Jahrelang galt Andrea Nahles als Kampflinke. Sie wurde wenig gemocht, stieß immer wieder Leute vor den Kopf. Dabei war es einfach nur ungewohnt, eine junge Frau nach der Macht greifen zu sehen. Doch das Blatt hat sich gewendet.

Noch kann sie sich an den Gedanken einfach nicht gewöhnen. Es ist ein kalter Montagmorgen im Februar, ihr erster Auslandsbesuch steht an. Andrea Nahles ist müde, als sie gegen sechs Uhr in den Regierungsflieger nach Paris steigt. Und dann steht da dieser Soldat und salutiert der SPD-Ministerin. „Da macht jemand Zack so früh am Morgen, ich war richtig erschrocken“, gesteht sie. „Das finde ich immer noch ungewohnt.“ Sie muss über sich selbst lachen. Es ist der Gedanke, dass sie jetzt Macht hat. Gestaltungsmacht.

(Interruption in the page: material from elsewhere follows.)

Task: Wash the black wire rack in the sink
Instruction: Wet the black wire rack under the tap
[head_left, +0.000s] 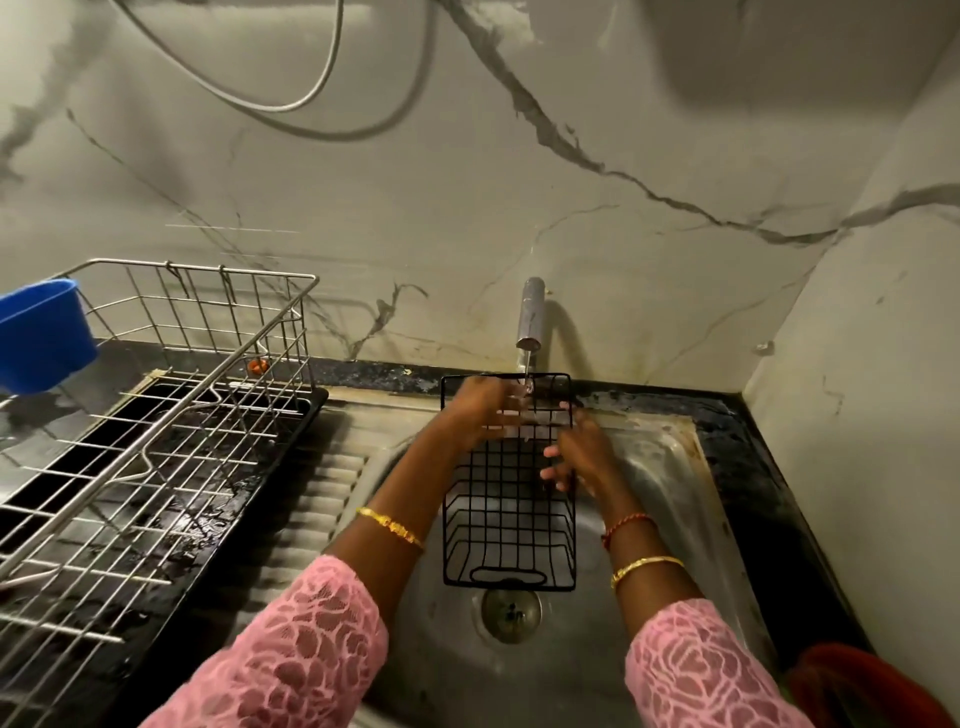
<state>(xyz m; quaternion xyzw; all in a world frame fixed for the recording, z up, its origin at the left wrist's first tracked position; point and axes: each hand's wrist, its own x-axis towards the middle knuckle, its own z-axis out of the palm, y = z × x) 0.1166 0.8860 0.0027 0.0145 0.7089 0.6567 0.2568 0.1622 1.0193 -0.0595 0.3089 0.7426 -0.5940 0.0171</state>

Doch wenn es auch zuweilen noch diese Momente gibt, in denen die 43-Jährige sich über sich selbst wundert, hat doch niemand sonst in der SPD so schnell und konsequent den Satz für sich entdeckt: Ich regiere jetzt. Ihr blieb allerdings auch keine Wahl. Union und SPD wollen die gemeinsamen Rentenpläne ab Juli umgesetzt sehen, und 2015 soll der gesetzliche Mindestlohn greifen. Als sie am gestrigen Mittwoch zu einem Hintergrundgespräch in den Steinsaal des Ministeriums bat, verkündete sie stolz, dass der Mindestlohn kommt, „ohne Ausnahmen“. Sie arbeitet am symbolträchtigsten Versprechen der SPD, an ihm wird die Partei in dieser Wahlperiode gemessen werden.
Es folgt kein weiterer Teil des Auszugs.